4
votes

My kafka topic has 10 records/messages in total and 2 partitions having 5 messages each. My consumer group has 2 consumers and each of the consumer has already read 5 messages from their assigned partition respectively. Now, I want to re-process/read messages from my topic from start/beginning (offset 0).

I stopped my kafka consumers and ran following command to reset consumer group offset to 0.

./kafka-consumer-groups.sh --group cg1 --reset-offsets --to-offset 0 --topic t1 --execute --bootstrap-server "..."

My expectation was that once I restart my kafka consumers they will start reading records from offset 0 i.e. beginning, but that didn't happen and they polled from their last position i.e. offset 5. Why is that so? I then have to make each of my consumers, explicitly seek to offset 0 (beginning) to re-process/read records from the beginning. And in later tests cycles, I didn't even ran above command to reset offset for kafka consumer group.

My question is, if I have to make my consumers explicitly seek to beginning to make them re-process/read messages again, then what's the purpose of resetting the offset of kafka consumer group?

1
Most likely a consumer setting that is set to 5 (last 5 messages). I think that the server/broker setting is only used if a consumer didn’t specify a setting, but not totally sure. E.g. For new consumers that didn’t read any message yet.Gillsoft AB
Assuming the consumer belong to the specified consumer group, please try if --to-offset 0L works.A.Dev
Can you post the output of above command?Ajinkya

1 Answers

5
votes

Handling Kafka consumer offsets is bit more tricky. Consumer program uses auto.offset.reset config only when consumer group used does not have a valid offset committed in an internal Kafka topic.(Other supported offset storage is Zookeeper but internal Kafka topic is used as offset storage in latest Kafka versions).

Consider below scenarios:

  1. Consumer in consumer group named 'group1' has consumed 5 messages from topic 'testtopic' and offset details are committed to internal Kafka topic- Next time when the consumer starts, it will not use 'auto.offset.reset' config. Instead it will fetch the stored offset from storage and will continue fetch messages from the retrieved offset.

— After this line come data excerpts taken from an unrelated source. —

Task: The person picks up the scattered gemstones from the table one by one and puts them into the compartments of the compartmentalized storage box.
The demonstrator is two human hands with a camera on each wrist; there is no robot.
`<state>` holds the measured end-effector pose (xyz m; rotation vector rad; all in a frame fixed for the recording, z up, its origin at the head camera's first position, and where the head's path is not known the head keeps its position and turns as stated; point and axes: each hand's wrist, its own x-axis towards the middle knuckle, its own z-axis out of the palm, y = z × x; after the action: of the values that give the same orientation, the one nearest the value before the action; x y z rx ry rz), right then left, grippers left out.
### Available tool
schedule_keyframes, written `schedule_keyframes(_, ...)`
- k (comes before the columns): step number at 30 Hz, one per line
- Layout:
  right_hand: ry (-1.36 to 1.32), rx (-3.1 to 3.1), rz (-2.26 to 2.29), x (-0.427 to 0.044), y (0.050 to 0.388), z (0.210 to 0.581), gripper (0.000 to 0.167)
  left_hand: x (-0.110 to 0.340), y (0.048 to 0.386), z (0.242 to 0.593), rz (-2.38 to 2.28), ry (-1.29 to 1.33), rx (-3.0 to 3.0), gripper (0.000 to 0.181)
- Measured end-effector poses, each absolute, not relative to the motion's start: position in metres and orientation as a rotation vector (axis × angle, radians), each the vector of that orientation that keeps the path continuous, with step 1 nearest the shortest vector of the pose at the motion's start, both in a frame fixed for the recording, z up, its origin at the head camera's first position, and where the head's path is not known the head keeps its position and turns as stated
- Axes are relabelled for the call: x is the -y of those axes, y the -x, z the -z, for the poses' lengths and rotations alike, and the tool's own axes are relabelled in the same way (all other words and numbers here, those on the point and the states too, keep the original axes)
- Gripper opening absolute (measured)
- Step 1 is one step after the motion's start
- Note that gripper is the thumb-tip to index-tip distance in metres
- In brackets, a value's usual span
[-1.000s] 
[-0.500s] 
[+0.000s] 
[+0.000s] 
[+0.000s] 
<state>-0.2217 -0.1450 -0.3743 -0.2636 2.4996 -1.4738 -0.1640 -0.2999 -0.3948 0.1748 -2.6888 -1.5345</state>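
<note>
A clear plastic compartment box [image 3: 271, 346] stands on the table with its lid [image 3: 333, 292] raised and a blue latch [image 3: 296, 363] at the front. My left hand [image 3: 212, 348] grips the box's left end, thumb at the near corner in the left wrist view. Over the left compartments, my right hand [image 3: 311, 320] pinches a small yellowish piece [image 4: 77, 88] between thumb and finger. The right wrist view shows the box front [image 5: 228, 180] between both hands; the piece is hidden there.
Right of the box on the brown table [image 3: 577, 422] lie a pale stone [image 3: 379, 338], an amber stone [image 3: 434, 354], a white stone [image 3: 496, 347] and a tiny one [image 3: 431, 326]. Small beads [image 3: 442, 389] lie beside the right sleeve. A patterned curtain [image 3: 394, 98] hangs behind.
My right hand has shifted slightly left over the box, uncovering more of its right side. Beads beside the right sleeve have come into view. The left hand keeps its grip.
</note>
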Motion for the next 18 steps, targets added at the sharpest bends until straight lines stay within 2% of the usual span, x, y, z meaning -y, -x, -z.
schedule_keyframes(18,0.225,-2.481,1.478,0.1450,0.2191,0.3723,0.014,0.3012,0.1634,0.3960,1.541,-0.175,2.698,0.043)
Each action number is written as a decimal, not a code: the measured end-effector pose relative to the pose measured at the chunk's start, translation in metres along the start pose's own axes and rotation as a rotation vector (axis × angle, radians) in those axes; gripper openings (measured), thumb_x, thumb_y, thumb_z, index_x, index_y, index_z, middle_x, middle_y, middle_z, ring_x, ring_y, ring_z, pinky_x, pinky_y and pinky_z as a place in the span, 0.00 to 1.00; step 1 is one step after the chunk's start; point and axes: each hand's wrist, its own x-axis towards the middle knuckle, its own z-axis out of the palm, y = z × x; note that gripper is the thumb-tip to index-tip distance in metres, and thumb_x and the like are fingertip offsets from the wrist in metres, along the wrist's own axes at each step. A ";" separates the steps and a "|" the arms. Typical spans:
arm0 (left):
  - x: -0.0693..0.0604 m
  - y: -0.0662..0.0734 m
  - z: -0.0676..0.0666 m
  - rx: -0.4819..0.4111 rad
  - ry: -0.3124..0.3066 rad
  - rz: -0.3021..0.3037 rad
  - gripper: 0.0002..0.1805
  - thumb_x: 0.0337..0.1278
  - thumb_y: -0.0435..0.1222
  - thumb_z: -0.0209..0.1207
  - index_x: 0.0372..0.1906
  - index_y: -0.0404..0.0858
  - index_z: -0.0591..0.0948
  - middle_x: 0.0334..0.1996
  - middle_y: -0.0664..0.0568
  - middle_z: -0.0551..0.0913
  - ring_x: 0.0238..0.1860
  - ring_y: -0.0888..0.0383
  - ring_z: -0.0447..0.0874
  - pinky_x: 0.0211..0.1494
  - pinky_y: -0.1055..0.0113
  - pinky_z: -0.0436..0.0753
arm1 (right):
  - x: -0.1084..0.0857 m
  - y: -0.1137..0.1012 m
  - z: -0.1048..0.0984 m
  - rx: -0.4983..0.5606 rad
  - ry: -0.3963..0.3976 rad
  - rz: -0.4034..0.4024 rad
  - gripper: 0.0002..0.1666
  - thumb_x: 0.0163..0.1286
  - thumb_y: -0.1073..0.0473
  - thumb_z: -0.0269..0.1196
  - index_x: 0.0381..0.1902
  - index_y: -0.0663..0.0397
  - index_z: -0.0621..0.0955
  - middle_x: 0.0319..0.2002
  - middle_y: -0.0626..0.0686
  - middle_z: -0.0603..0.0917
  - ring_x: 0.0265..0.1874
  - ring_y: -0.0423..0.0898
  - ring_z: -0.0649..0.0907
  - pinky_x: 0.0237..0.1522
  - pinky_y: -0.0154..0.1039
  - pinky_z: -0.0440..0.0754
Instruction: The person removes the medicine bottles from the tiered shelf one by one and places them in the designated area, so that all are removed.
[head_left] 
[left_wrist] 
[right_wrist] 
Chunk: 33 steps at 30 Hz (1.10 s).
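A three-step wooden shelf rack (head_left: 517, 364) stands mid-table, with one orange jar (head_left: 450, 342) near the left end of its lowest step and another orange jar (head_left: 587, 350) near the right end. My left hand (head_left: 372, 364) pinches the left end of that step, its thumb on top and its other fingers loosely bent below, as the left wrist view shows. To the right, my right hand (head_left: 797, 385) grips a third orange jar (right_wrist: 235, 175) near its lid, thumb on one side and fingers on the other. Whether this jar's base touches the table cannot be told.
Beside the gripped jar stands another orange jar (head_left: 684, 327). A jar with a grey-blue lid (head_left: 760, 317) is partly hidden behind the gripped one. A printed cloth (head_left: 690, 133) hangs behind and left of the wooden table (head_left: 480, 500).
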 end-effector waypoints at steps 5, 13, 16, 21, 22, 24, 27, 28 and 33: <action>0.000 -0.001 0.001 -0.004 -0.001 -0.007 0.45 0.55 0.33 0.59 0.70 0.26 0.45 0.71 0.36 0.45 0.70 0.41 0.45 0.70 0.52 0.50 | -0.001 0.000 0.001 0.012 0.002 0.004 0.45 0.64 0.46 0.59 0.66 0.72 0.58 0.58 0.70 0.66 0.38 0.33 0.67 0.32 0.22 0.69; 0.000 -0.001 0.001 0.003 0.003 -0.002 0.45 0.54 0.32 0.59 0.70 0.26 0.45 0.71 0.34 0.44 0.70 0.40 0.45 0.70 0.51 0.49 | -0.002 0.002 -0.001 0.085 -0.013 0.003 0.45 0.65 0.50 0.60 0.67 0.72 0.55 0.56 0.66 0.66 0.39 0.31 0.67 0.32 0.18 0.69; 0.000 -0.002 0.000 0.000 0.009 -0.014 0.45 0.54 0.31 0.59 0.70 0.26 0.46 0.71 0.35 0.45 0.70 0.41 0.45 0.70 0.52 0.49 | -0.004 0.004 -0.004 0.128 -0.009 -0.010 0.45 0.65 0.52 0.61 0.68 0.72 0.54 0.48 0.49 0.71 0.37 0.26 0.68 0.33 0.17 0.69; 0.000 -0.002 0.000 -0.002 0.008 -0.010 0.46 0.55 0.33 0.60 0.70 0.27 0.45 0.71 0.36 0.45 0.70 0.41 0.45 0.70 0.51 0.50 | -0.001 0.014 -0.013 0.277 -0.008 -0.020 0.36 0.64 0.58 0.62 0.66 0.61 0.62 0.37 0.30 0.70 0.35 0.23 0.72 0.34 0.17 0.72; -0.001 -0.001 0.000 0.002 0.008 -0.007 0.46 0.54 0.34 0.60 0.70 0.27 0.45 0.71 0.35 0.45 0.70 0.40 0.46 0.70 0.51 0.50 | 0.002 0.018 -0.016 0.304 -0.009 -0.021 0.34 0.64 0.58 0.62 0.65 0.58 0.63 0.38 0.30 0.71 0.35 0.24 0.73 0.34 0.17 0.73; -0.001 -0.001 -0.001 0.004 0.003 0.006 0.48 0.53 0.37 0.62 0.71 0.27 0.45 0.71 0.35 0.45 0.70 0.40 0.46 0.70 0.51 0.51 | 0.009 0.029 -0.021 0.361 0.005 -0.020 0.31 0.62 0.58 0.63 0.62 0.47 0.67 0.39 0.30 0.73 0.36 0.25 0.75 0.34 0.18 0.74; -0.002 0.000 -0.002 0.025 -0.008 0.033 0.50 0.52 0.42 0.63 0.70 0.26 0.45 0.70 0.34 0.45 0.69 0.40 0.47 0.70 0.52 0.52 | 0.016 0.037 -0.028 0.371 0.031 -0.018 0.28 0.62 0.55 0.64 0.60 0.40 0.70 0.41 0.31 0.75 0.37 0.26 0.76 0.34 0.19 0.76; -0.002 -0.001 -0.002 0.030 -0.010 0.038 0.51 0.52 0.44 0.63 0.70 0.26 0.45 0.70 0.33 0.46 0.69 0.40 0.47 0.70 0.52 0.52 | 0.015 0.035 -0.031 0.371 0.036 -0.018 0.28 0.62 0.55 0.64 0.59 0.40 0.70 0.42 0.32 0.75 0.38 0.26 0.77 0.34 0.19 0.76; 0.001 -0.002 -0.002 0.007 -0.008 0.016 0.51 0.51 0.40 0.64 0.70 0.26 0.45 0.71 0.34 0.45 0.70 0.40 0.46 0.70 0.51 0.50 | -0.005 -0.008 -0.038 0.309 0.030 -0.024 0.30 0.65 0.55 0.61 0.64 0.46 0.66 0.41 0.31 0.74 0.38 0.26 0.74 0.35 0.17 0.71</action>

  2. Consumer in consumer group named 'group2' is started as a new consumer to fetch messages from 'testtopic'. This is new group and there is no offset details available in internal Kafka topic- 'auto.offset.reset' config is used now to decide where to start; either from beginning of the topic or from latest(only new messages will be consumed).

The issue as per your question is that the command to reset offset not working, you have to manually seek to beginning and start consumer.

kafka-consumer-groups.sh --bootstrap-server <kafka_host:port> --group <group_id> [--topic <topic_name> or --all-topics] --reset-offsets [--to-earliest or --to-offset <offset>] --execute

There are three possibilities for reset command not working.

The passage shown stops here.